微讀版是作者在塔利班掌權阿富汗至她出逃的紀實文章,講述了這段時期阿富汗女性的生活狀況。看新聞簡報和讀一個親歷文明倒退的女性親述切身感受是很不同的。如作者在自序中所寫“人類跨越國界高牆,本質上是如此相似”,我無法不為世界另一端那些冒著生命危險尋求希望和自由的女性而動容。這些文字也再次警醒,”Democracy is not a state. It is an act, and each generation must do its part” 。
3/14/2026-3/15/2026 【2026Book08】《一个阿富汗女人的来信》(Letters from an Afghan Woman) by Khadija Haidary.
In 2021, U.S. forces withdrew from Afghanistan, and the Taliban returned to power. In November 2022, after reading "A Thousand Splendid Suns," I wrote: "The story ended in 2003 when the Taliban were driven out. 18 years later, the Taliban were back in Kabul, so what will happen to Mariams and Lailas?"
Today, beyond enforcing fundamentalist Sharia law, the Taliban has gone as far as banning girls over the age of 12 from receiving an education.
I decided to read this book after watching a recommendation by the Bilibili video maker @LORIII阿姨. Ms. Haidary, who is my contemporary, risked the immense danger of persecution by the Taliban to accept an interview via email with Chinese journalist Hong Weilin. In these emails, Ms. Haidary paints a stark picture of the reality for Afghan women: They are barred from working and higher education. They cannot leave their homes alone. They must wear the burqa in public. Even listening to music is now illegal.
Borrowing a comment of my friend who also read this book: "The simple, ordinary daily life we take for granted is a distant luxury for them."
The book shares a story of a mother who lost two sons to Taliban gunfire, only to have her youngest son join the Taliban to "seek revenge against the Americans and warlords." He never returned.
Beyond the crushing weight of religious extremism, Afghan women must also endure the wounds of patriarchal traditional morality. Girls have no freedom to love or to divorce. Fourteen-year-old girls can be forced into marriage. Men can extrajudicially execute female relatives under the guise of "honor killings." Polygamy is widespread. The physical and mental trauma suffered by women forced into prostitution by their own husbands is truly beyond my imagination.
I have seen many comments claiming the book is "poorly written" or that it "fails to solve many problems." But cruel, real life is exactly like this. Many problems cannot be simply solved in the present moment; reality is not a polished work of fiction. To quote Ms. Haidary and Ms. Hong’s preface, for Afghan women, the greatest significance lies simply in having their problems, their plight, be seen.
I salute Ms. Haidary, who refuses to surrender to extreme religion and traditional morality and who risks her life to speak the truth. I am proud that this book was first published in China.

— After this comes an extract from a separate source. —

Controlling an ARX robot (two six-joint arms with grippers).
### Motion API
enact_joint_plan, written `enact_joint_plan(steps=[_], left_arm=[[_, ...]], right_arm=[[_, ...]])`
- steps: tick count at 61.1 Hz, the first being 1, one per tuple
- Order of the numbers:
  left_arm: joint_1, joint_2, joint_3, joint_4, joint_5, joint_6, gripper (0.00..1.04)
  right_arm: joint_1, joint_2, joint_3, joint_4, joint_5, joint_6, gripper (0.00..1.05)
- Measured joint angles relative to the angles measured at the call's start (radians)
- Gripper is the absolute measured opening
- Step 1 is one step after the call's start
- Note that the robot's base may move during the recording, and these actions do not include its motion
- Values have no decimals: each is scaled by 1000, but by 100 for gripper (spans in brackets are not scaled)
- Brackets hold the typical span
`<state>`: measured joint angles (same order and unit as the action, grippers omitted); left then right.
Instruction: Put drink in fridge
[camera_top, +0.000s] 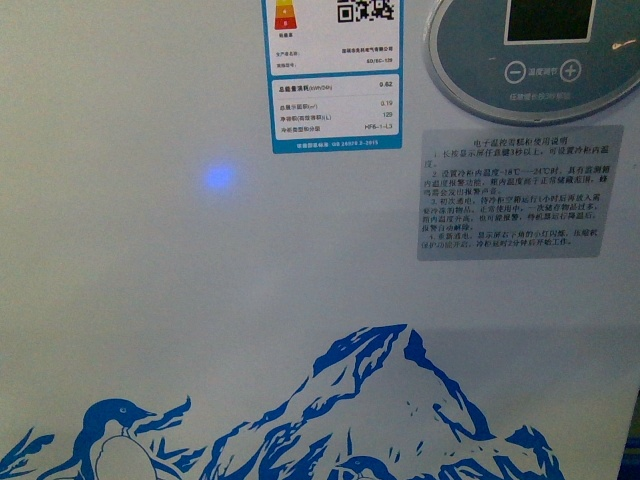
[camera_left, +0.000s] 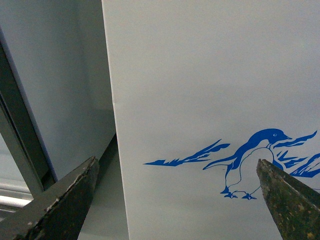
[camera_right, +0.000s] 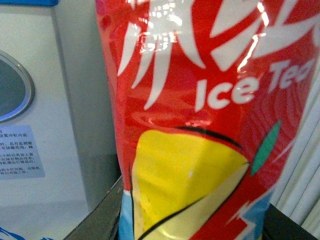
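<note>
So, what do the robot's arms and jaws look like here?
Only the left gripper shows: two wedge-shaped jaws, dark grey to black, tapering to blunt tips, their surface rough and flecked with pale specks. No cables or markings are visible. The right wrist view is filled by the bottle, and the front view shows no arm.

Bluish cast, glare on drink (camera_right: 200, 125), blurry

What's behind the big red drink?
The white fridge, with its grey oval display and a text sticker. The drink hides most of the rest.
</note>
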<state>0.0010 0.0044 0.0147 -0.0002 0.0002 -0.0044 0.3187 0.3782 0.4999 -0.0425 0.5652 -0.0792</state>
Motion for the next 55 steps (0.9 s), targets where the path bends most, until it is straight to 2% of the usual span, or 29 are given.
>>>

Another Bilibili video maker once said in a video about the Taliban: "The Left and the Right may fight until heads roll and blood flows like a river, but at least they are fighting over which direction a future society should move." In contrast, "an extremist organization like the Taliban represents an unconditional negation of the entire foundation of modernity; it is a total denial of the existence of a future."
I am a firm supporter of religious freedom; I love the concept of the "Many-Faced God" in "A Song of Ice and Fire." However, I have always believed that extremism does not fall under the protection of religious freedom. They should not be tolerated because they murder life, poison liberty, and never tolerate others. Fanatics like the Taliban or Khamenei deserve to die—to be swept into the dustbin of civilization.
At the time of this book's publication, Ms. Haidary had already fled Afghanistan. She is currently living in Pakistan with plans to immigrate to Canada. The royalties from this book are her source of income. I have no other way to help this honorable woman, so in addition to my own copy, I bought three more for my friends. I believe that anyone who is kind-hearted, loves freedom, pursues justice, and cares about women should buy this book and read it.
Ms. Haidary wrote: "I believe that people must have something other than war and destruction to define themselves... Despite the weight of war, poverty, and various misfortunes, the women of Afghanistan still experience love. Like everyone else in the world, they long for an ordinary romance."
It is my hope that one day, the women of Afghanistan will no longer be "canaries in a cage," but will instead become thousands of splendid suns shining over the plateaus and mountains.